As he handed off the reins, Kerris noticed the Scholar, dismounting on wobbly legs. He swung around to grab her arms and steady her.
“You alright, sidalady tigress?’
“Oh, never been better.”
“Well, you won’t be saying that tomorrow. Come on, Rodreigo, these beasts are tired. We can all use a soft, sweet bed right about now.”
And without so much as a backward glance, he followed the youth deep into the ravine, leading the weary horses into the night.
The gate swung open.
“Welcome,” growled the tall figure, as he turned his back to them and disappeared into the shadows. “To Sha’Hadin.”
Sha’Hadin
The corridors of Sha’Hadin were carved stone.
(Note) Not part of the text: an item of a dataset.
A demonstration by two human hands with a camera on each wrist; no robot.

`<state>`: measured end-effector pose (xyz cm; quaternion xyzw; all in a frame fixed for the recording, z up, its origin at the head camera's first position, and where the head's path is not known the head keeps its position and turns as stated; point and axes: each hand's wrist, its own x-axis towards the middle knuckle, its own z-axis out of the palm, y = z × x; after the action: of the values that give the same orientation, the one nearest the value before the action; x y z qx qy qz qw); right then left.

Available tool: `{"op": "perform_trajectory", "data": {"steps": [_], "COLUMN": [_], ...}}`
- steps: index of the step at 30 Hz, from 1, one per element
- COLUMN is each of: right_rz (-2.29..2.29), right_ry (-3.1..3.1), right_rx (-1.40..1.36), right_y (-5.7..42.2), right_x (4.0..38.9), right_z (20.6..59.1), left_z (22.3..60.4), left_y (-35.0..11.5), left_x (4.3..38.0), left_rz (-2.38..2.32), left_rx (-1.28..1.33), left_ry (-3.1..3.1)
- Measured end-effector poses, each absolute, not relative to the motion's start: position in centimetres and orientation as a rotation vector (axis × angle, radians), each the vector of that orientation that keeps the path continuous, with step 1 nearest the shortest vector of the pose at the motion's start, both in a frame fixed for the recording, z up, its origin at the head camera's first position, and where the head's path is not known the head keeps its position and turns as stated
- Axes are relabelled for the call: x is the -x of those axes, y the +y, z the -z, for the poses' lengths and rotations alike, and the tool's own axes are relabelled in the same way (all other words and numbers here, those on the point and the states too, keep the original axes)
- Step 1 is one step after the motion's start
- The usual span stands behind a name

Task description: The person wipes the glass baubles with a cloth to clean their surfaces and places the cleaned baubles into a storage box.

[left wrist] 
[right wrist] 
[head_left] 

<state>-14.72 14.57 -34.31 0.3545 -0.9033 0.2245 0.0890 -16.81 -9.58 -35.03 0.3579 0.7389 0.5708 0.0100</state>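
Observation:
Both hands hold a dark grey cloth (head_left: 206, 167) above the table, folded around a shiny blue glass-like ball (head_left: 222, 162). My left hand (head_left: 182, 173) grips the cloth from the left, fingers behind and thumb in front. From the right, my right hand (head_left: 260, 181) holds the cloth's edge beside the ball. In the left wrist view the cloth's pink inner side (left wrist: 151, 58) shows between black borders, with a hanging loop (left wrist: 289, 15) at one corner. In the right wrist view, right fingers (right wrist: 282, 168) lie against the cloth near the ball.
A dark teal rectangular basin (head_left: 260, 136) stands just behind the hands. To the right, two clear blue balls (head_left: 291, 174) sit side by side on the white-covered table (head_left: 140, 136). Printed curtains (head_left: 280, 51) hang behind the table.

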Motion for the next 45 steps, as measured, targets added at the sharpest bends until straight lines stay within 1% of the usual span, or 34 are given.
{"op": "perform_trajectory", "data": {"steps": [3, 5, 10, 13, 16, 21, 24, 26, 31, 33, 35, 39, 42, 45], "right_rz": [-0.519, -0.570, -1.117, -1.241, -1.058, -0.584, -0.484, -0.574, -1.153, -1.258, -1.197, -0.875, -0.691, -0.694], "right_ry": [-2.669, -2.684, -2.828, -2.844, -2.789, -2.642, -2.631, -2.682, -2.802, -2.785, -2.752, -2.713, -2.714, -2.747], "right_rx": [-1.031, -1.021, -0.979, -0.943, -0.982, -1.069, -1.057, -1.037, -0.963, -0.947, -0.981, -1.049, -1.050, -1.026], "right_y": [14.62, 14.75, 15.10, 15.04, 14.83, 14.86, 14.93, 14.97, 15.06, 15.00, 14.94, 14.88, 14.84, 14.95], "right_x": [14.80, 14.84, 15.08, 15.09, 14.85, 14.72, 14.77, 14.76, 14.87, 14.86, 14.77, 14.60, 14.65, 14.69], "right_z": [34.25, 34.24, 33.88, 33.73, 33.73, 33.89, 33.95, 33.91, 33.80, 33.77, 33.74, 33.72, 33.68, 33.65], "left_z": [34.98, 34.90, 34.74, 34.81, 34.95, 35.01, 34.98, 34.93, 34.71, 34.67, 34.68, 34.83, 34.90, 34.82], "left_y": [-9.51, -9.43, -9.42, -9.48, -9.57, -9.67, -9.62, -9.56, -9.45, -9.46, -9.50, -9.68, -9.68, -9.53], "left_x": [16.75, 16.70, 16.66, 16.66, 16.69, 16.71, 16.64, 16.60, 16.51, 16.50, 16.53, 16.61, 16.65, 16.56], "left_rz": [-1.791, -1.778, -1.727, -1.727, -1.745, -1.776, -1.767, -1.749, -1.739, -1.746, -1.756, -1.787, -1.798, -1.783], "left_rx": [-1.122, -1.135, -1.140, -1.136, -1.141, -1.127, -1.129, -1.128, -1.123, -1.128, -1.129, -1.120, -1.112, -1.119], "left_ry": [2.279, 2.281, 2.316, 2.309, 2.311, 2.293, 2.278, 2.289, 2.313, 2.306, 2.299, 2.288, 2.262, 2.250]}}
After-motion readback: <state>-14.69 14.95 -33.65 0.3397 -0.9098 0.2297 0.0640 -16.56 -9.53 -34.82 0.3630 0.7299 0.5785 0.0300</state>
They were remarkable in fact, a tapestry of etchings that rivaled Pol’Lhasa for its detail. Almost every inch of wall space was carved with scenes and symbols, seeming to date from the time of the Ancestors or beyond. Fallon Waterford ran her fingers along the walls as she walked, as eager to stop and study as she was eager to see more but far too weary to do either. Oil lamps burned at regular intervals, providing welcome light and bathing everything in warm gold. The low minor tones of chanting echoed through the halls, underscoring the mood with sobriety and strength.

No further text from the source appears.